» The task: Your reply should restate the lines from the top of the entries through the line containing "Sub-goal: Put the" word for word, with no pictures.

» Exercise inputs:

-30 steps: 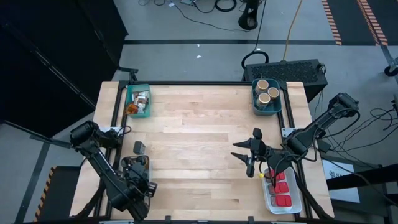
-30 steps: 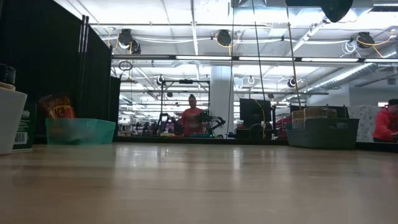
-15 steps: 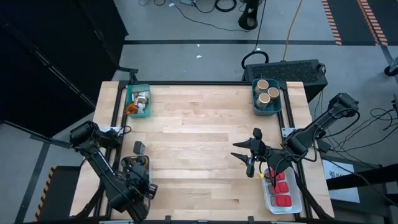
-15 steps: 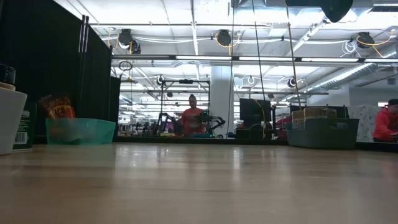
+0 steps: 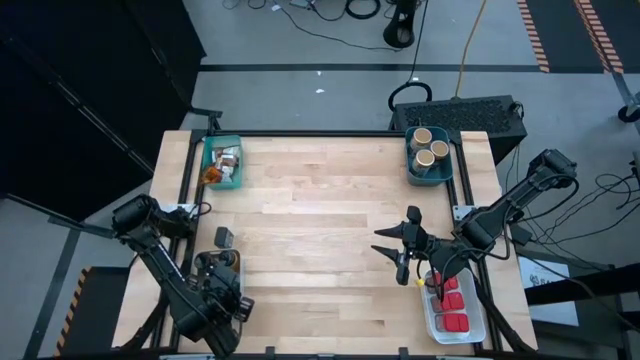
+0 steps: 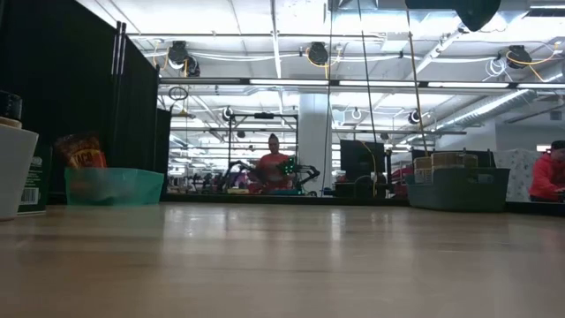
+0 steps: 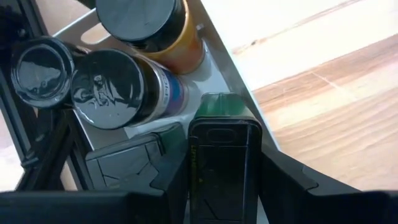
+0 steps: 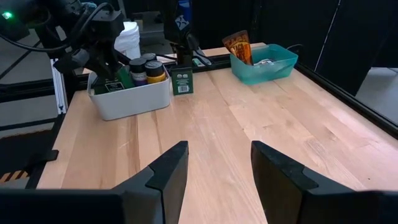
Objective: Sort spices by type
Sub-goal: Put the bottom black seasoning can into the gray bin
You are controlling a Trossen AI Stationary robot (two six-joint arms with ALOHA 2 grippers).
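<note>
- Nothing on the tabletop (image 5: 320,210) has moved since the earlier frames; both arms stay where they were. Only the person (image 6: 274,170) in red far behind the table has shifted slightly.
- The left gripper (image 7: 224,155) stays down in the white bin (image 8: 134,99) at the near-left corner, jaws clenched on a dark green tin (image 7: 222,163).
- The same bin holds three black-lidded jars (image 7: 115,87), one with an orange body, and a flat dark tin lying beside the gripper.
- Another green tin (image 5: 223,237) stands on the tabletop just beyond that bin.
- The right gripper (image 5: 398,248) hovers over bare tabletop right of centre, jaws released and holding nothing.
- The clear bin (image 5: 452,310) at the near-right corner holds the red tins (image 5: 455,320).
- The far-right dark teal bin (image 5: 428,168) holds three tan cylinders (image 5: 430,148).
- The far-left teal bin (image 5: 222,163) holds the packets (image 5: 228,158), one orange packet (image 6: 82,152) leaning on its edge.
</note>
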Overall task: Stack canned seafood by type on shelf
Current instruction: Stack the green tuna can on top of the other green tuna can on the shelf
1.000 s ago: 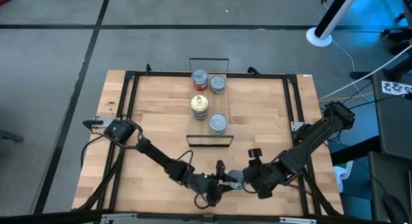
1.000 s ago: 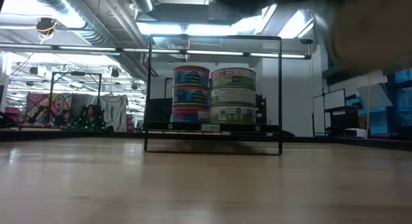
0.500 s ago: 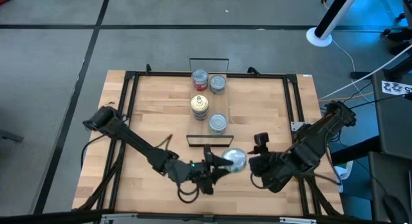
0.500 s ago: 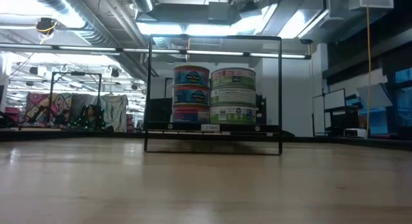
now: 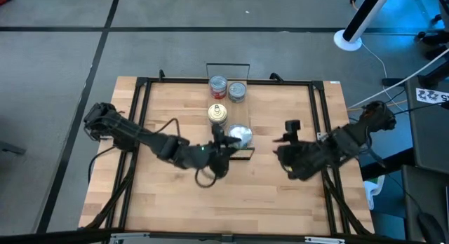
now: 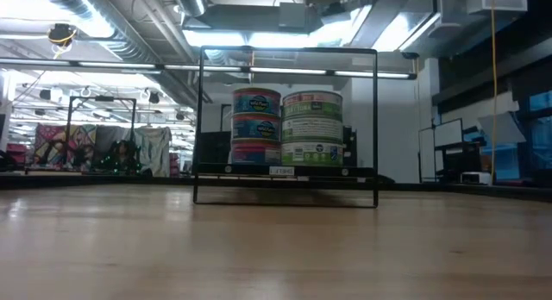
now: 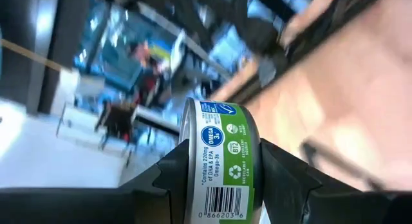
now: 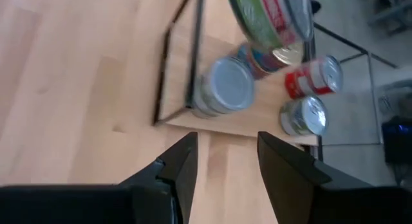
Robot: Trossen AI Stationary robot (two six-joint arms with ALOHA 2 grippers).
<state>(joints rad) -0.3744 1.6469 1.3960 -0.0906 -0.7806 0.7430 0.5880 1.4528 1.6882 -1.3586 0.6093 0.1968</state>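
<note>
Low view: shelf [image 6: 285, 172] stacks only; left tool [image 7: 219, 179] grips green-label tin [image 7: 222, 166].

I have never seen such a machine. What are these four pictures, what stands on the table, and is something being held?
This is a robot with two dark arms at a wooden table; each arm ends in a two-finger tool. One picture looks straight down from above, one looks level across the table top, and two come from cameras on the wrists. On the table stands a narrow shelf with black wire ends, bearing stacks of small tins. The left tool holds a green-labelled can between its fingers, at the near end of the shelf, over a stack there. The right tool is open and holds nothing; it waits to the right of the shelf.
</note>
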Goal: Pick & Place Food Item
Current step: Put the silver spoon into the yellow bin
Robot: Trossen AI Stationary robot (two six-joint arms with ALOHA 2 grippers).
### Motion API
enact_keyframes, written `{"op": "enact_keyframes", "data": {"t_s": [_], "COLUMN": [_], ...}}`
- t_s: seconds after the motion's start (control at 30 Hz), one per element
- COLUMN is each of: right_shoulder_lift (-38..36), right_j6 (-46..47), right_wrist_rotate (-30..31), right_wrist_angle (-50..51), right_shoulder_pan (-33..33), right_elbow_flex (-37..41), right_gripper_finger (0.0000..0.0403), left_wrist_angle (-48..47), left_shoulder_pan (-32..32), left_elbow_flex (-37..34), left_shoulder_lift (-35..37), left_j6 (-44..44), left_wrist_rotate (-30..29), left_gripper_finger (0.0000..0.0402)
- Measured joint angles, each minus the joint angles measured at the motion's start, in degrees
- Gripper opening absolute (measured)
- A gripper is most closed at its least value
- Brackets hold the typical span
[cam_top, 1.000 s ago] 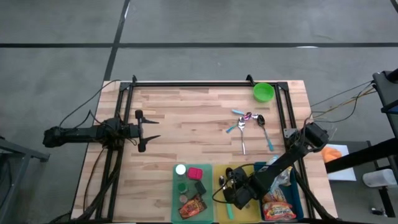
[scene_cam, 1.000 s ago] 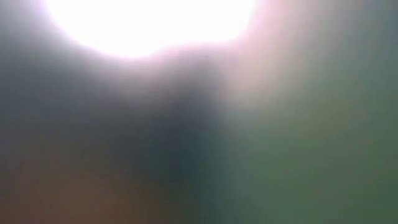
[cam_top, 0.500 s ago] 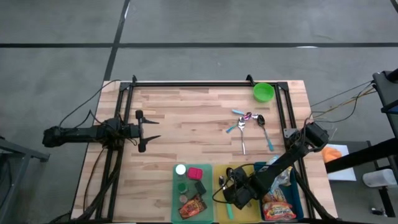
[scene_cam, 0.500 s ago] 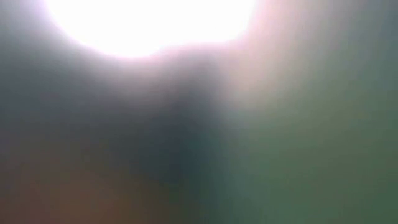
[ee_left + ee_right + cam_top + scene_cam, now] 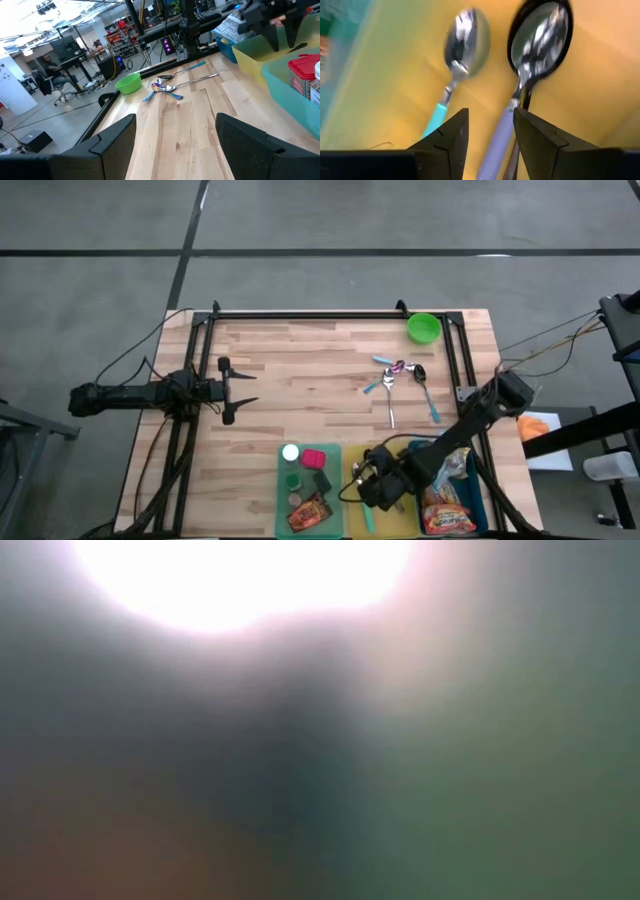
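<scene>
Down at the yellow bin [image 5: 372, 463], the right gripper [image 5: 490, 131] hangs with its fingers parted and holding nothing, just above two spoons lying side by side on the bin floor: a lavender-handled spoon [image 5: 532, 45] straight ahead between the fingers and a teal-handled spoon [image 5: 462, 50] beside it. Flanking the yellow bin sit a green bin [image 5: 283, 470] of small packets and a blue bin [image 5: 416, 448] with a snack bag [image 5: 447, 517], while more loose spoons [image 5: 398, 372] and a green bowl [image 5: 423, 328] lie farther up the table [image 5: 300, 370]. Meanwhile the left gripper [image 5: 240, 387] waits well apart from the yellow bin at the table's far side, fingers spread and empty.
</scene>
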State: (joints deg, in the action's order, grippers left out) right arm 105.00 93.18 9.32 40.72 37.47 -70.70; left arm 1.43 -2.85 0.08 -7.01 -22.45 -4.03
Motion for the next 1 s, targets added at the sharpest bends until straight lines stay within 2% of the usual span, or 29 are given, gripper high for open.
{"op": "enact_keyframes", "data": {"t_s": [0.17,0.3,0.53,0.73,1.0], "right_shoulder_lift": [-3.33,-7.08,-13.0,-16.73,-18.58], "right_j6": [-5.98,-10.28,-24.9,-35.96,-50.07], "right_wrist_rotate": [4.03,9.57,19.33,20.88,20.9], "right_wrist_angle": [1.1,2.57,5.37,5.75,5.6], "right_shoulder_pan": [-1.49,-3.1,-7.37,-14.47,-27.37], "right_elbow_flex": [-0.11,-0.11,0.02,0.25,0.35], "right_gripper_finger": [0.0153,0.0153,0.0153,0.0153,0.0153], "left_wrist_angle": [0.0,0.01,0.02,0.0,0.01], "left_shoulder_pan": [-0.02,-0.01,0.0,-0.01,0.0], "left_elbow_flex": [0.0,0.0,0.0,0.0,0.0], "left_shoulder_lift": [0.0,0.01,0.0,0.0,0.0], "left_j6": [0.01,0.01,0.01,0.01,0.01], "left_wrist_rotate": [0.0,-0.02,-0.02,-0.02,-0.02], "left_gripper_finger": [0.0275,0.0275,0.0275,0.0275,0.0275]}}
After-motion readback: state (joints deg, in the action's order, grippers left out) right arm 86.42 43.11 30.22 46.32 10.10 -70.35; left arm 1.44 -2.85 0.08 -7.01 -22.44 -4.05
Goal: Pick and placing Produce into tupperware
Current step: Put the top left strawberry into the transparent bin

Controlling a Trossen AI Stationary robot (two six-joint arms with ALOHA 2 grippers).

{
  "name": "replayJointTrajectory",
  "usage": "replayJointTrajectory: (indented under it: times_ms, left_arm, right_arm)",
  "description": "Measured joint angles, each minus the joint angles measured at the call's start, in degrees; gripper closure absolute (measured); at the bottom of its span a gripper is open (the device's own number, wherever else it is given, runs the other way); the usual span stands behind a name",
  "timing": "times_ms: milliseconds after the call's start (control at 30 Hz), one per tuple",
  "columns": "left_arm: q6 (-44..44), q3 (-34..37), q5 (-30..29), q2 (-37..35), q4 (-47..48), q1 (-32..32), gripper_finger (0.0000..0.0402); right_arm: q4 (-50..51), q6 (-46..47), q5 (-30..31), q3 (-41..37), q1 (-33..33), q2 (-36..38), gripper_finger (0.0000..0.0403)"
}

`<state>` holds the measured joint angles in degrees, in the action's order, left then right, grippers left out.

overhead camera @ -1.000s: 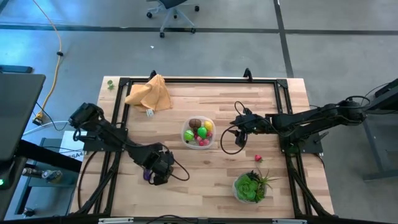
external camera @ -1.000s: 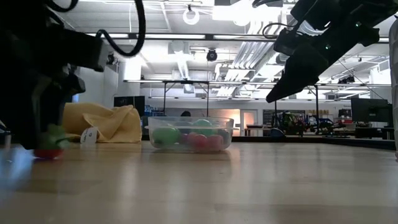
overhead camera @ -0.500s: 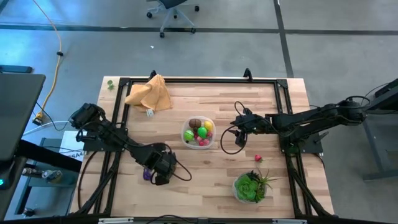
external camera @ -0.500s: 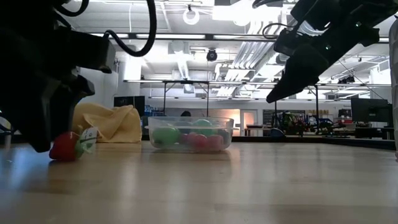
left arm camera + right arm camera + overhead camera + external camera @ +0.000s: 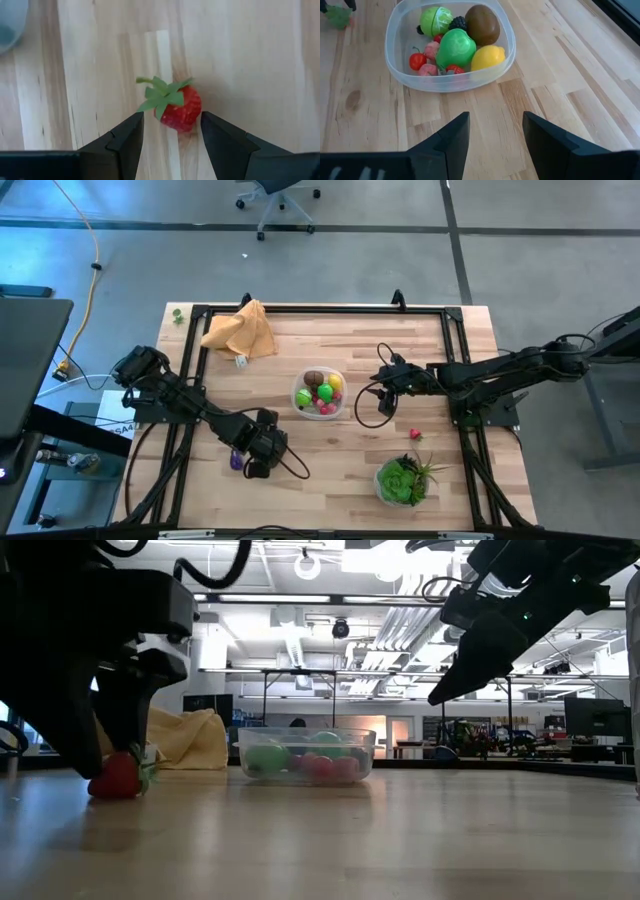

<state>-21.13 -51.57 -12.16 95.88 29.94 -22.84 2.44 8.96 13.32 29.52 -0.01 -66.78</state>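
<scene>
I see the left hand (image 5: 171, 131) down on the tabletop (image 5: 330, 450), well away from the tupperware (image 5: 319, 393), its fingers parted around a red strawberry (image 5: 181, 106) without clamping it. The right hand (image 5: 492, 132) hangs open just beside the tupperware, holding nothing; limes, a kiwi, a lemon and berries lie inside.

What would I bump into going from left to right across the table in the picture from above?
Cloth → left end effector → tupperware → right end effector → plant.
</scene>
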Motion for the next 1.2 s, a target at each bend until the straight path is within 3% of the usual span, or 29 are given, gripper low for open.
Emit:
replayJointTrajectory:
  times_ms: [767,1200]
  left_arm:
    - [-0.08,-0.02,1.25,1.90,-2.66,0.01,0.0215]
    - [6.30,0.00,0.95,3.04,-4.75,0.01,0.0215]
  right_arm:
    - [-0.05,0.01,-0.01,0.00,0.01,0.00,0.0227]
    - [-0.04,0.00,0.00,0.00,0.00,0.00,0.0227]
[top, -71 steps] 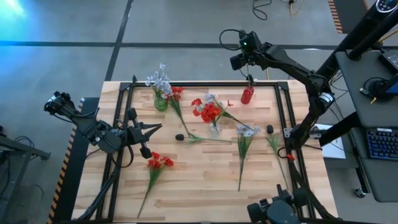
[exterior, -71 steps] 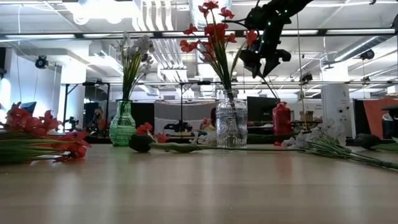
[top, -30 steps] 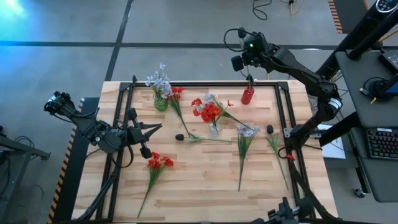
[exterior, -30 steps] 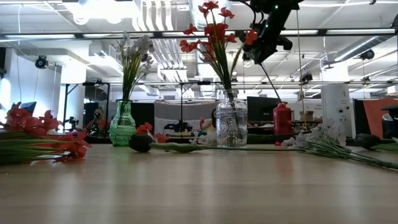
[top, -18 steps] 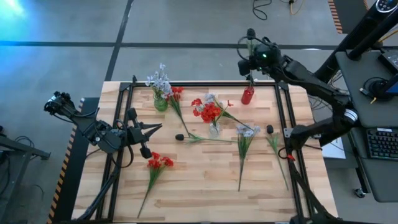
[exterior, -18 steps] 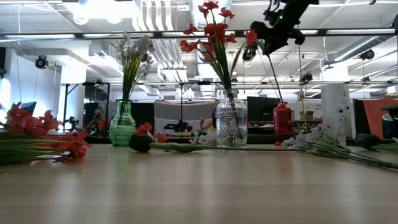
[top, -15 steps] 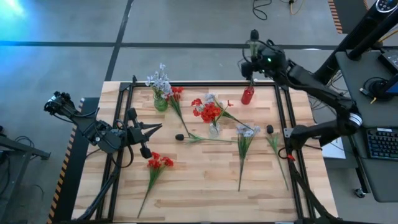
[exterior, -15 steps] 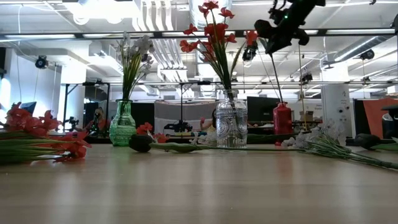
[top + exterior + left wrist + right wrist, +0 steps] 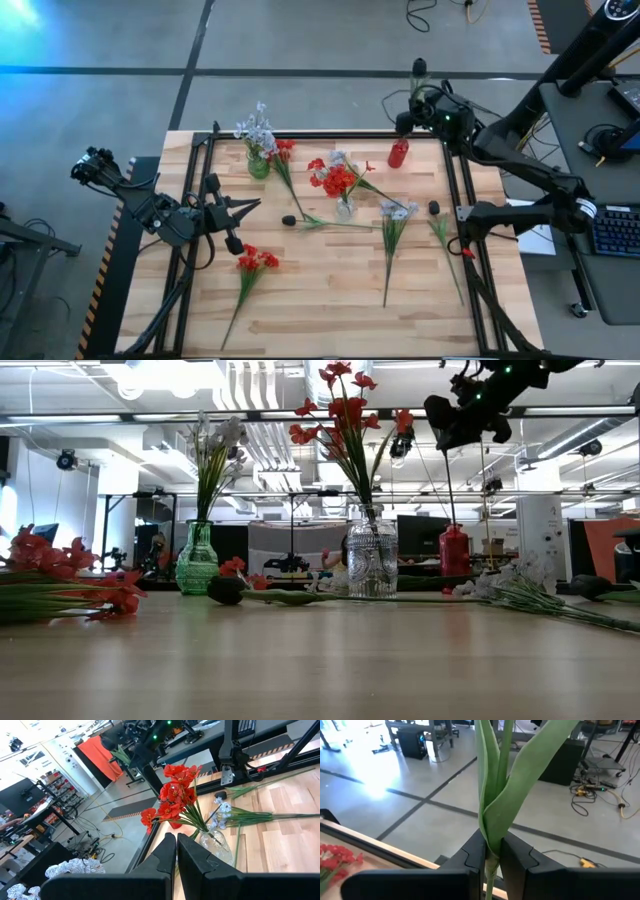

» Exercise output:
-30 steps: 
-30 steps: 
-15 steps: 
-15 steps: 
+0 steps: 
+0 steps: 
+0 steps: 
+0 steps: 
Objective: Sort spices by type
Sub-goal: Put the bottom black seasoning can into the gray bin

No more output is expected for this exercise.